● Exercise aim:
Take the listing and print it in full, exactly as given.
Dataset content START
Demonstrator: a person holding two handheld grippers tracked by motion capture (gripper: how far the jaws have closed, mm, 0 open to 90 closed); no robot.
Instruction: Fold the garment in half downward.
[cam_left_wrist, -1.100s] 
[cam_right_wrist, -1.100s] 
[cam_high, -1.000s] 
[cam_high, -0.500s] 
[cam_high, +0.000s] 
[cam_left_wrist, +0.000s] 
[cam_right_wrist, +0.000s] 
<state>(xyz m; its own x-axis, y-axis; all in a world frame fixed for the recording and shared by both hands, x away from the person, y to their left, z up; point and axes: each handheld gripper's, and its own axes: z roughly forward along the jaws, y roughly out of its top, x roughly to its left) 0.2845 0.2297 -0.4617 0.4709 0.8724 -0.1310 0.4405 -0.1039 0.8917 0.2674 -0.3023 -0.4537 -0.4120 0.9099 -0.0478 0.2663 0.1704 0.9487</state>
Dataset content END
● Solved exercise:
Demonstrator: a person holding two handheld grippers tracked by motion capture (gripper: how far the jaws have closed, mm, 0 open to 90 closed); no robot.
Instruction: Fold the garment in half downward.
[cam_left_wrist, -1.100s] 
[cam_right_wrist, -1.100s] 
[cam_high, -1.000s] 
[cam_high, -0.500s] 
[cam_high, +0.000s] 
[cam_left_wrist, +0.000s] 
[cam_right_wrist, +0.000s] 
<state>(xyz m; its own x-axis, y-axis; all in a world frame fixed for the recording and shared by both hands, x away from the person, y to their left, z up; point and axes: each handheld gripper's, and its own axes: z roughly forward along the jaws, y roughly out of its top, x roughly to its left) 0.2845 0.2297 -0.4617 0.4709 0.8724 -0.1310 0.4405 -0.1039 0.8917 0.2674 -0.3023 -0.4537 -0.4120 0.9099 -0.0478 0.2663 0.1704 0.9487</state>

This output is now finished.